Apart from Ed one or two kind repair guys, very few people commented or share information on ATMOS clocks for some reason.

Perhaps due to the high cost of repairs, and the limited availability of parts, it has become is a bit of niche market for some guys to take on the repairs.

But like most clocks, you need to start at the beginning if the clock is not running.

We must remember that many of these clocks have not been serviced for decades.

A Varity of things could be wrong, assuming that no one has worked on the clock before you and botch up anything.

NB* If you are going to work on this clock and strip and clean the movement.

You will need some special tools.

If you try to remove the minute hand, with a standard hand remover you will break the pivot.

You will only find a replacement on E Bay and it could cost you a small fortune.

I will mention some of the points that I have read about , or applied in my repair, while I was researching the Internet.

1.The spirit level bubble may say the clock is level, but the level could be faulty, and the

Balance (the pendulum type device that is suspend from the suspension spring) may be rubbing at the bottom against the opening. So check that it is in the center of the opening at the bottom and not rubbing.

2.After all the years of not servicing, the mainspring could be gummed up with old hardened grease.
It will have to be stripped cleaned and lubricated lightly with the correct lubricant.
This must be done as part of a service anyway.

3.The suspension spring could be damaged, or twisted out of shape. You may be able to save it. Replacements can be found at most clock parts supply houses

Replacing the suspension will involve stripping out the Balance.
But it can be done without stripping the movement.

4.At this time you may decide to strip the movement, including the jewel end caps and to cleaning everything.

5.That is if you have the tools and ability to do so. You can then check all the pivots, and peg out the holes and clean the parts and check for cracked jewels or bent pivots.

6.There is rarely any wear to the pivots, as the clock runs dry (without oil) and very slowly . Good quality watch oil is only used in the one or two points as recommended in the repair notes. The repair notes are a must.

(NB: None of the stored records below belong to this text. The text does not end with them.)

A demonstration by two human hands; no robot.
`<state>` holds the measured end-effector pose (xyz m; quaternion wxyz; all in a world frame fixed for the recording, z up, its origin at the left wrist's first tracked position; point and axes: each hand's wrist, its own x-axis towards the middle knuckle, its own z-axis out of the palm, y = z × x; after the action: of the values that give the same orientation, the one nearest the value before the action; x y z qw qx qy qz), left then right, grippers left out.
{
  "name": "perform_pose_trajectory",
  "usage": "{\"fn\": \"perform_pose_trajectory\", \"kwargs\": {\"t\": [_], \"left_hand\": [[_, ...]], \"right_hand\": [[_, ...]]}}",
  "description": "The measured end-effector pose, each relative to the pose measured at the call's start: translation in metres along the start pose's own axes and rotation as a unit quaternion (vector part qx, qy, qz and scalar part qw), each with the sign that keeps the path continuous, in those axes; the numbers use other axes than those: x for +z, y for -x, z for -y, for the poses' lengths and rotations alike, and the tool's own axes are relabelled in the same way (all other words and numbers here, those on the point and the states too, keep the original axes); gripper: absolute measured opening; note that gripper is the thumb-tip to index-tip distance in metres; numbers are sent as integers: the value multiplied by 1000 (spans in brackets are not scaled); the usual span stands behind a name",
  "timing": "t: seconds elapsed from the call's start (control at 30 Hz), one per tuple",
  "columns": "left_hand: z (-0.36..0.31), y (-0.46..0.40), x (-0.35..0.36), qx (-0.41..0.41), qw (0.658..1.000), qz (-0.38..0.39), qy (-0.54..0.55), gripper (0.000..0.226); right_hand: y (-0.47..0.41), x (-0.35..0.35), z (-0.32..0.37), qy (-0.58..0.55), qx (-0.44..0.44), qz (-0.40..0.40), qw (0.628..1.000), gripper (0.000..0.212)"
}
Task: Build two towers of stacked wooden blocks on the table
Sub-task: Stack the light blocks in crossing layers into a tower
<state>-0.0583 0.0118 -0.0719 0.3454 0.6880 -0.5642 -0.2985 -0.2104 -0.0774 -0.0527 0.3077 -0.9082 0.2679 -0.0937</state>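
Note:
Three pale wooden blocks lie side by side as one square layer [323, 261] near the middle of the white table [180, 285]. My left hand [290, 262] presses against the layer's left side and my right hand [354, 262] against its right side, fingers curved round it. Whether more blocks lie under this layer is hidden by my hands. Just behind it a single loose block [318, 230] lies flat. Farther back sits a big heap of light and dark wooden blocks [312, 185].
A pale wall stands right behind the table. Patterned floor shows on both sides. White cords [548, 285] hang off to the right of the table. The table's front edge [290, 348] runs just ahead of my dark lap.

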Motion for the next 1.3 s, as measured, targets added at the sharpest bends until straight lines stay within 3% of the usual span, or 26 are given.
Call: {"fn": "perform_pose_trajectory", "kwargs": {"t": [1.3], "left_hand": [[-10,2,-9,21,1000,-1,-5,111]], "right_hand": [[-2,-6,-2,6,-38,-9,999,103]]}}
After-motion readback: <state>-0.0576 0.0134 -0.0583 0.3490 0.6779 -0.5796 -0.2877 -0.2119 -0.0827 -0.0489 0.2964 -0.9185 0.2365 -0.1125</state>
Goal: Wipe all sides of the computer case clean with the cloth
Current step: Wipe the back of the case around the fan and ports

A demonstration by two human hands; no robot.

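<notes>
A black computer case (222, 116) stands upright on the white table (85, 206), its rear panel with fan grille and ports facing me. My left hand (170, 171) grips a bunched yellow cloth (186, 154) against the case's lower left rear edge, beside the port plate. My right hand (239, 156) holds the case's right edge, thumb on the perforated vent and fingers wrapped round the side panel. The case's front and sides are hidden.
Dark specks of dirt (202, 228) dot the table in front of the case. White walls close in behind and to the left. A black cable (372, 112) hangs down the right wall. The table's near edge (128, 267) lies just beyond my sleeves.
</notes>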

7.If you replace the suspension, you will need to poise the balance. (A interesting process, but it can be done if you have the notes)

8.You strip the movement, you will need to poise the balance fork as well, which may be out of poise if someone has worked on the clock. (Another interesting process as these pivots are as fine as those in a wristwatch, as are the fork jewels.)

9. Polishing the roller assembly and pivots, and checking and cleaning the pivots and pivot holes is a must. Also cleaning of the plates, in a suitable cleaning solution, is also advisable. Not a harsh Ammonia solution, taking care that you don’t remove the lacquer coating.

10. This clocks need to be very clean to run correctly and accurately.

11. The bellows must be checked, but they appear to be responsible for only about 20% of failures of these clocks, according to one site.

12. If they are faulty you could be in for 100 USD or more for a replacement.

That is just some of what comes to mind right now.

The good news is that the AWCI , and other outlets have the Gerald Jaeger videos on SERVICING THE ATMOS CLOCK it was a great help to me.

Tool set for ATMOS is also sold by most clock house.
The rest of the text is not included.